The 4 Content Types That Win Broken Link Building Placements
| Content Type | When to Use It | Why It Works |
| Comprehensive Guide | Dead page was a how-to or educational resource | Easier to position as a direct replacement; editors can visualise the swap |
| Statistics/Data Page | Dead page was a stats roundup or research page | High natural link magnetism; pages with original data attract 3.5x more links than standard articles |
| Tool or Calculator | Dead page hosted a free resource or tool | Highest conversion rate for broken link outreach — hard to replace, easy to justify linking to |
| Infographic or Visual | Dead page had a visual format (diagram, chart, map) | Strong for resource pages; quick to consume, easy for site owners to justify replacing |
| PRO TIP: You don’t always have to create new content. First, check whether you already have a page on your site that covers the same topic. If you do, use that — and spend your time on outreach, not content creation. |
Step 5: Find the Right Person to Contact
Sending your outreach to the wrong person is one of the most common — and most avoidable — reasons for low response rates.
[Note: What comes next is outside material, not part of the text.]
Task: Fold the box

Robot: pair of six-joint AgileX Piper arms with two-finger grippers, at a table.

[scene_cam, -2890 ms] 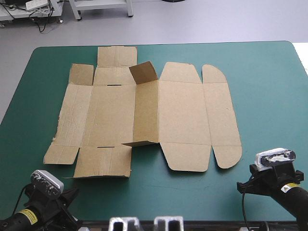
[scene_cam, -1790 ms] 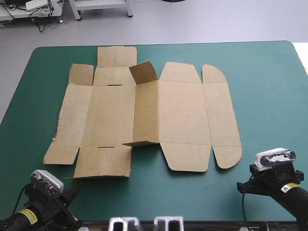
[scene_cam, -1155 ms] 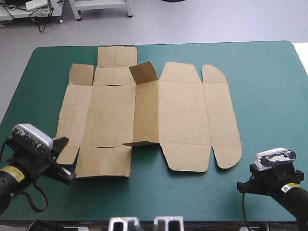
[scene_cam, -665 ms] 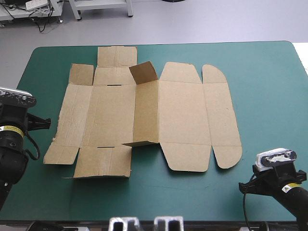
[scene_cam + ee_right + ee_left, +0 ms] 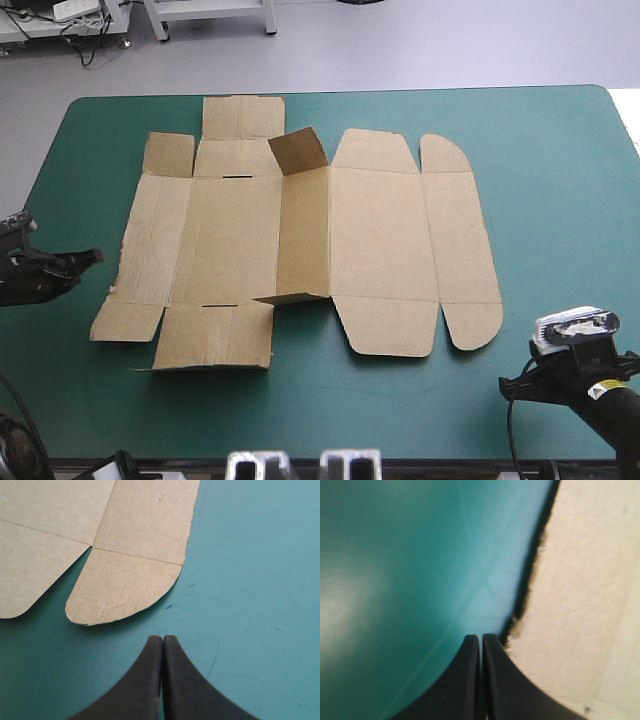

Your goal is to reach the person who manages the content on the specific page containing the broken link. That’s usually not a generic ‘webmaster@’ or ‘info@’ address.
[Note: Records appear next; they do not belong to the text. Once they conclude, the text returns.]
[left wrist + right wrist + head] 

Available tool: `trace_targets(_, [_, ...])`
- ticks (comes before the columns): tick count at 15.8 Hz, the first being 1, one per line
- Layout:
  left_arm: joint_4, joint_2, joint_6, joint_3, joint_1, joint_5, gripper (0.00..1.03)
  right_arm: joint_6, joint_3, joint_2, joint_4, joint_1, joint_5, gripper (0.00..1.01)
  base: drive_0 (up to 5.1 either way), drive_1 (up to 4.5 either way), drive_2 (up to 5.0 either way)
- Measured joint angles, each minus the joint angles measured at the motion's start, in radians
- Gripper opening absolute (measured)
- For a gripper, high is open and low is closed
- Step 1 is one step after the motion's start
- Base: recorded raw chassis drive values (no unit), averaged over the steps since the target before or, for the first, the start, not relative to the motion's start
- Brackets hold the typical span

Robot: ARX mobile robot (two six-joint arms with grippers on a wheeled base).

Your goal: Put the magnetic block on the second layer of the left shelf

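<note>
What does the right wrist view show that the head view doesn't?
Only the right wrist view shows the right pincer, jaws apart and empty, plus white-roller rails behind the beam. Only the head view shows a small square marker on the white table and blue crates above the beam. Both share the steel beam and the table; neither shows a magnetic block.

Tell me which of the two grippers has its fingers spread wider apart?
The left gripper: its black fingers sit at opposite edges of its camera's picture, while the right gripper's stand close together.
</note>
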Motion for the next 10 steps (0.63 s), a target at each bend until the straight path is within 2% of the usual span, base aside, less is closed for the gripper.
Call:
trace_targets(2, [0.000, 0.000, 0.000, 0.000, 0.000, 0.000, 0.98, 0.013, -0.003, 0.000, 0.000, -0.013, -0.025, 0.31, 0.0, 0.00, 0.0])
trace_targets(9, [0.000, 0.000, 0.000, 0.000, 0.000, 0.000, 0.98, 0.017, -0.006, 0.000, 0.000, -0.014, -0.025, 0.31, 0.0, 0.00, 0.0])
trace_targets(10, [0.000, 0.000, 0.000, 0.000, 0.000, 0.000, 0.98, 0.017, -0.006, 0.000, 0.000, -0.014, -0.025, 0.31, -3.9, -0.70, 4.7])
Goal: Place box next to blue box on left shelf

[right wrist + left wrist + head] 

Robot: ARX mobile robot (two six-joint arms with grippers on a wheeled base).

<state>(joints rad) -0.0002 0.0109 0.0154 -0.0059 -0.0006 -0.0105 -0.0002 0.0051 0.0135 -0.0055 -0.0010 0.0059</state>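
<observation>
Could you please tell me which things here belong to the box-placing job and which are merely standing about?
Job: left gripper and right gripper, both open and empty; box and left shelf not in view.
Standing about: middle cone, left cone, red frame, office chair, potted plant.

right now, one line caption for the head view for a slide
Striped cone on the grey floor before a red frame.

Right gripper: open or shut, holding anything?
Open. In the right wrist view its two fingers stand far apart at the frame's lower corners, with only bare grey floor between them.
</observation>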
The fastest ways to find the right contact:
- Check the author byline of the specific page containing the broken link — that author is your ideal contact
- Use Hunter.io — enter the domain and it surfaces the most common email pattern plus specific named contacts
- Check the site’s ‘About’ or ‘Team’ page for content editors, SEO managers, or editorial leads
- Search LinkedIn for ‘[Company] + content editor’ or ‘[Company] + SEO’
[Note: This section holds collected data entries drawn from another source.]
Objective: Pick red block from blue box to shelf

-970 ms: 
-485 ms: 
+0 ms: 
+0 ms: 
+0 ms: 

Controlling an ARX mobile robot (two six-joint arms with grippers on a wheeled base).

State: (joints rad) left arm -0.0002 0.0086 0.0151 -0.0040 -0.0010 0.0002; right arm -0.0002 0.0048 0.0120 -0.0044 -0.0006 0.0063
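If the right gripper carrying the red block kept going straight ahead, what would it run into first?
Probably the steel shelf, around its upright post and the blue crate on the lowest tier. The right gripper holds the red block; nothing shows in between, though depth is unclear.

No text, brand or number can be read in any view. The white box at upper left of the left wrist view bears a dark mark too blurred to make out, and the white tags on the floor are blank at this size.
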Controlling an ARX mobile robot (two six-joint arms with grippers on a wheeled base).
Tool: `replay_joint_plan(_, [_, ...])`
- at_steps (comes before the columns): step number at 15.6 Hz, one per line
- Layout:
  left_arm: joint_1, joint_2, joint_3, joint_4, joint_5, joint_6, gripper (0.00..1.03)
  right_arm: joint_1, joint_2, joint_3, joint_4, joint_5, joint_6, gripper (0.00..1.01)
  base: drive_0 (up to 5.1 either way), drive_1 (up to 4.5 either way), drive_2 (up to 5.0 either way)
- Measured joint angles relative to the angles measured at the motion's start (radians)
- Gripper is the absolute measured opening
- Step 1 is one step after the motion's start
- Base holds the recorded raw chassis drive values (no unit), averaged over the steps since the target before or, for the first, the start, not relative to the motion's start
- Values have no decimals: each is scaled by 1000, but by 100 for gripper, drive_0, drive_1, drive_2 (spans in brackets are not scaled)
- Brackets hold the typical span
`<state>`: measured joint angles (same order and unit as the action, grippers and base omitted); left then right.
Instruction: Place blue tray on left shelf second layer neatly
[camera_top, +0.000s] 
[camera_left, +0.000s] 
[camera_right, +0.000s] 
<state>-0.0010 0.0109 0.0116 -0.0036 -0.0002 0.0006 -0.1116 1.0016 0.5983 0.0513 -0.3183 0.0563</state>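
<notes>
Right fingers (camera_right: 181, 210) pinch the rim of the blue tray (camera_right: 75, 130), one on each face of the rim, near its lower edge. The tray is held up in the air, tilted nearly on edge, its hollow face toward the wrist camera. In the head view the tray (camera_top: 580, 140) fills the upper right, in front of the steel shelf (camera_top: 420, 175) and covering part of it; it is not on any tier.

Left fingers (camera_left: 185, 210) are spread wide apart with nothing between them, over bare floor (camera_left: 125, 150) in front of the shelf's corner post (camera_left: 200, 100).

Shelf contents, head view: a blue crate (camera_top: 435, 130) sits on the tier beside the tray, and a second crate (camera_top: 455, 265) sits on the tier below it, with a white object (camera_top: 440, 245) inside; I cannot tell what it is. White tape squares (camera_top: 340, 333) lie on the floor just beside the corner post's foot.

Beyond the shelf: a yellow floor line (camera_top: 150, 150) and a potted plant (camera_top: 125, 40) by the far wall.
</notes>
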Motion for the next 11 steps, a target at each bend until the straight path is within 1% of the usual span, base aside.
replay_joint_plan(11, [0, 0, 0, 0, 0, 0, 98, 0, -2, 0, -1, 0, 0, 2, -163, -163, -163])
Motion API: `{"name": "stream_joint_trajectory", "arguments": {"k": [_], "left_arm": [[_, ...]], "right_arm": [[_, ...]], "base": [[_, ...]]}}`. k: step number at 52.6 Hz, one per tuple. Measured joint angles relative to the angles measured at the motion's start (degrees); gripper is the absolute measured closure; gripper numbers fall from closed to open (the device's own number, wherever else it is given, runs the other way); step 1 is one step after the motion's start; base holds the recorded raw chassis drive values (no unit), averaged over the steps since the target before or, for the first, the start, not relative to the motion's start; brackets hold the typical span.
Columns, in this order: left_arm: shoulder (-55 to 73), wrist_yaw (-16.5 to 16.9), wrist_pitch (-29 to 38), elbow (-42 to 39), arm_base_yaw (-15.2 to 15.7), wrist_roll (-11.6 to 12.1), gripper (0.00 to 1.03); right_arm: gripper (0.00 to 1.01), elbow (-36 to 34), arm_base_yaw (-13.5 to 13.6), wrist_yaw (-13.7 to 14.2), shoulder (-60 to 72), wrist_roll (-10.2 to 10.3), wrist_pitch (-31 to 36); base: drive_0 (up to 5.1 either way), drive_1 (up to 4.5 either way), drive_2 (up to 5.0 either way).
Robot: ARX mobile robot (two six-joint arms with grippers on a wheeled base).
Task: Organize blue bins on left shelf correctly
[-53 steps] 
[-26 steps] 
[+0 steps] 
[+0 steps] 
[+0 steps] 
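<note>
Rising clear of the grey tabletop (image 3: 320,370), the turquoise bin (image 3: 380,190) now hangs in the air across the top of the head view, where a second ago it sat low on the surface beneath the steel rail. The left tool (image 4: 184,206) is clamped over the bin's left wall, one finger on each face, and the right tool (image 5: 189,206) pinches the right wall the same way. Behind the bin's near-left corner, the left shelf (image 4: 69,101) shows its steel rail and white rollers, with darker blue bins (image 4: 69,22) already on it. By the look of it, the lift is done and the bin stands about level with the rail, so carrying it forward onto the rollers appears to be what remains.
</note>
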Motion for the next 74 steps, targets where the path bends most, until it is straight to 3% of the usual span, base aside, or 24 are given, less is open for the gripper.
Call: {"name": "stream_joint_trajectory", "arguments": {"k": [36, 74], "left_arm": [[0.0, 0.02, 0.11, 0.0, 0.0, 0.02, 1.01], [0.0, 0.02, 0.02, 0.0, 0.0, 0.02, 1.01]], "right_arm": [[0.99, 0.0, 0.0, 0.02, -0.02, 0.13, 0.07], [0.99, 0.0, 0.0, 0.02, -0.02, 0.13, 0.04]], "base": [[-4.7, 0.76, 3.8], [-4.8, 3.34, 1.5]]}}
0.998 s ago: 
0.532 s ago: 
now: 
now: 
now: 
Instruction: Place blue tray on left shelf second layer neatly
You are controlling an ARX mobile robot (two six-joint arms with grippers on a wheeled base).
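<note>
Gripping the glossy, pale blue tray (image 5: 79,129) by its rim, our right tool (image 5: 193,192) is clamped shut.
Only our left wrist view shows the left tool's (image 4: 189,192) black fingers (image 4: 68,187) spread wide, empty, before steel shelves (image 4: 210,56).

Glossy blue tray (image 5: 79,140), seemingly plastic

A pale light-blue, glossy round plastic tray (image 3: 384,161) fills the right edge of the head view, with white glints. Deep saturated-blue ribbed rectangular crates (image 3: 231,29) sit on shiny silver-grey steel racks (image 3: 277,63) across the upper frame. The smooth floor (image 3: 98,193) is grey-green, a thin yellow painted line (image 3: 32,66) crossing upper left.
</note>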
- Use Apollo.io for more detailed contact information, particularly useful for larger editorial sites
Always verify your email addresses before sending. Invalid addresses damage your sender reputation and reduce deliverability across your entire outreach domain.
Step 6: Write Your Outreach Email
Your outreach email is where most broken link building campaigns succeed or fail.
The good news: broken link building emails are inherently easier to write than cold pitch emails because you’re offering a solution, not asking for a favour. The webmaster’s reaction, when your email lands correctly, is ‘oh, that’s useful’ — not ‘not another pitch.’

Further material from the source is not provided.